Behind her, Samantha rolls her eyes and smiles, like Mrs. Prescott just made a lame yet endearing joke.
A dozen different responses come to mind. Aggressive rebuke. Stoic stare. Conversational questions. Groveling, pleading, weeping, thrashing, spitting anyway, yelling until my lungs give out. It's a disheartening thought to realize I'll probably try them all and none of it will work.
My chest seems to deflate under her calm scrutiny. I let my head hang, and I'm suddenly...done. Done with everything. Done with their bullshit.
"You're all going to drown. I saw it. Do whatever you want to me, I don't even care why you're doing it. I'll eventually be free, and you'll all die in the end."
"Jeez," Samantha quips.
"That's right, the vision you had, I'm glad you brought it up. Are you sure that's what you saw? I just don't see it happening, dear."
"That's your problem, isn't it?"
"Well, no, you don't understand. I meant it in an official capacity, as the Fateweaver. You're an intelligent young lady, you've put it together by now, right? I can see everything that might happen, if I focus hard enough. Major paths are plain to see, detailed predictions take a lot of work and are often rife with probability. But something so major as that? It would stand out. I'm telling you right now: there is no reality in which that happens. It simply doesn't exist. Sean tells me you're not lying, so either you don't know what you truly saw, or your gift sometimes works with symbolism instead of the literal future."

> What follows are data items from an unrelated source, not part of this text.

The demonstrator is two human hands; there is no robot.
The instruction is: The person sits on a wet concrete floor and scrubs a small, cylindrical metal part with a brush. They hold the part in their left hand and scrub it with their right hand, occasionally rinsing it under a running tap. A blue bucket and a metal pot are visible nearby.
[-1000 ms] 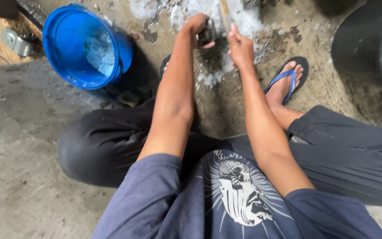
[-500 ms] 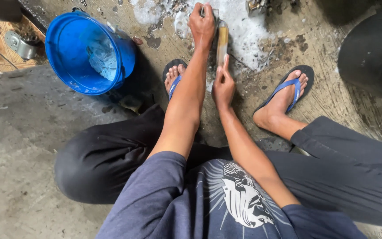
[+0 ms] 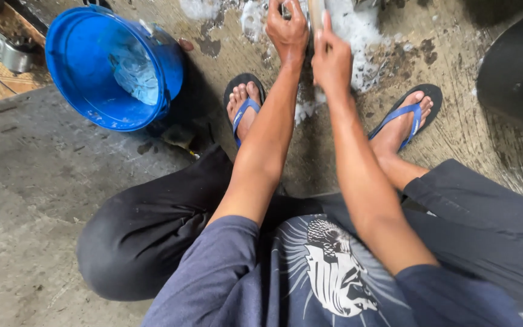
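Note:
I squat on a wet concrete floor with both arms stretched forward. My left hand (image 3: 287, 30) is closed around a small dark object at the top edge of the view; most of that object is hidden. My right hand (image 3: 332, 59) grips a pale wooden handle (image 3: 316, 11), seemingly a brush, that runs up out of the frame. White soapy foam (image 3: 352, 30) covers the floor around both hands. My feet wear black sandals with blue straps, the left foot (image 3: 243, 109) and the right foot (image 3: 407, 118) on either side of my arms.
A blue plastic bucket (image 3: 77, 79) with some water and a cloth inside stands at the upper left. A wooden board with a metal hinge (image 3: 4, 51) lies at the far left. A large dark round object (image 3: 516, 72) sits at the right edge.
My right hand has slid further up along the wooden handle, closer to my left hand. The view has shifted a little, so both hands now sit at the top edge.

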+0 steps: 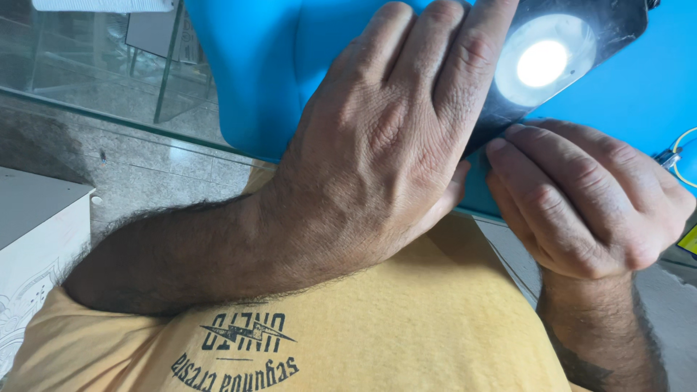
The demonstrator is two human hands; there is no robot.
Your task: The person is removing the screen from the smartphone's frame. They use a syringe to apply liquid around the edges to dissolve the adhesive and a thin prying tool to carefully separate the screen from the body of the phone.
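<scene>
Left hand [392,138] lies flat over dark panel [581,43]; right hand [581,203] pinches its lower edge

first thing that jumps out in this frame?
The left hand, spread flat across the middle of the view, covers most of a dark device whose round lit panel glows white at top right. The right hand pinches the device's lower edge, over a blue mat on a glass-topped table.
</scene>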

"Or maybe your gift is wrong, did you ever consider that? Are you willing to take the chance?"
"My gift? What does that have to do with..." Dianne Prescott trails off and goes quiet. Her inquisitive gaze drops to a vacant stare.

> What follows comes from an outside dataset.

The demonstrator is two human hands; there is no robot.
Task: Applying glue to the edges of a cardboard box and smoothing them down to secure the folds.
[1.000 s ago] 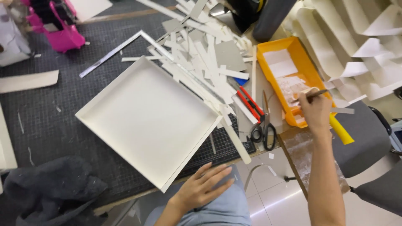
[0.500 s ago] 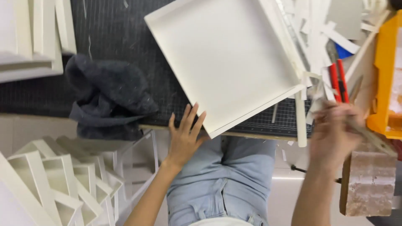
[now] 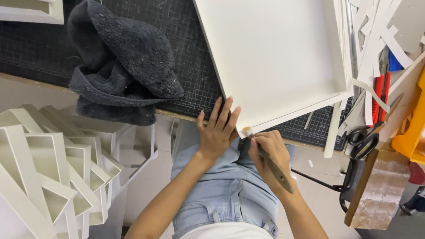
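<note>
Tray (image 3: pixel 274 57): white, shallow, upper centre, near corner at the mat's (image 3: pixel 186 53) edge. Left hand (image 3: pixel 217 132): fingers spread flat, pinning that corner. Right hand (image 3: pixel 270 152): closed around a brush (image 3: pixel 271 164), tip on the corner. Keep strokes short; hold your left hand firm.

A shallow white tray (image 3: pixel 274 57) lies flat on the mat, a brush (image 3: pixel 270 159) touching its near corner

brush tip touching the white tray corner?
Touching. The head view shows the brush in the right hand, its bristles pressed against the white tray corner, no gap.
</note>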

Samantha steps a bit closer and subtly nudges her mistress' shoulder. The forty-something-year-old woman startles and looks around. "Where was I?"
"She doesn't know the difference between an innate gift and the spirit bond, mistress."

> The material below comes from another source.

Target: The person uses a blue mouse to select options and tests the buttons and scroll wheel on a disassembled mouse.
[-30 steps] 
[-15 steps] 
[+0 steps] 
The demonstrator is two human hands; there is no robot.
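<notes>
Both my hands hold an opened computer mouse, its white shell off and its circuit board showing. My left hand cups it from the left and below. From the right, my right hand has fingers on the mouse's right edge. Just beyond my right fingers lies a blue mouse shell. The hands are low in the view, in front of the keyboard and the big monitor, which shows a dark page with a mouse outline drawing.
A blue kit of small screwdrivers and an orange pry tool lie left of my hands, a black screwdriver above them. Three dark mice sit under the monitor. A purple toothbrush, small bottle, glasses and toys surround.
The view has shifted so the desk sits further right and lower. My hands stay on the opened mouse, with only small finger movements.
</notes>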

"Oh. Right." She frowns. Her eyes focus once more as she looks at me. "Well, you see, your visions, your talent with photography...those are your gifts. Your gifts. They don't come from Bluewing's bond. I don't blame you for not working this out on your own, everything manifested so close together for you."
Her patient, kindly tone, her non-threatening outfit, her weird absent-mindedness...none of it is like I expected. It does more to keep me on edge than a stereotypical villain would. Maybe that's the whole point.
"Why are you even explaining things to me? Are you just...gloating? Is that what you're doing here?"
She purses her lips and regards me with...what, contrition? Pity? She actually looks away and sighs, as if self-conscious. "No, I'm here for a good reason, we'll get to it. But this part, right now? It's guilt, I guess. I'm aware you and your friend don't deserve what's happening to you. I can at least answer some of your long-standing questions before it's all over. I've been painting you for so long, I feel like we're close friends, in a way. Though maybe it's more like old rivals."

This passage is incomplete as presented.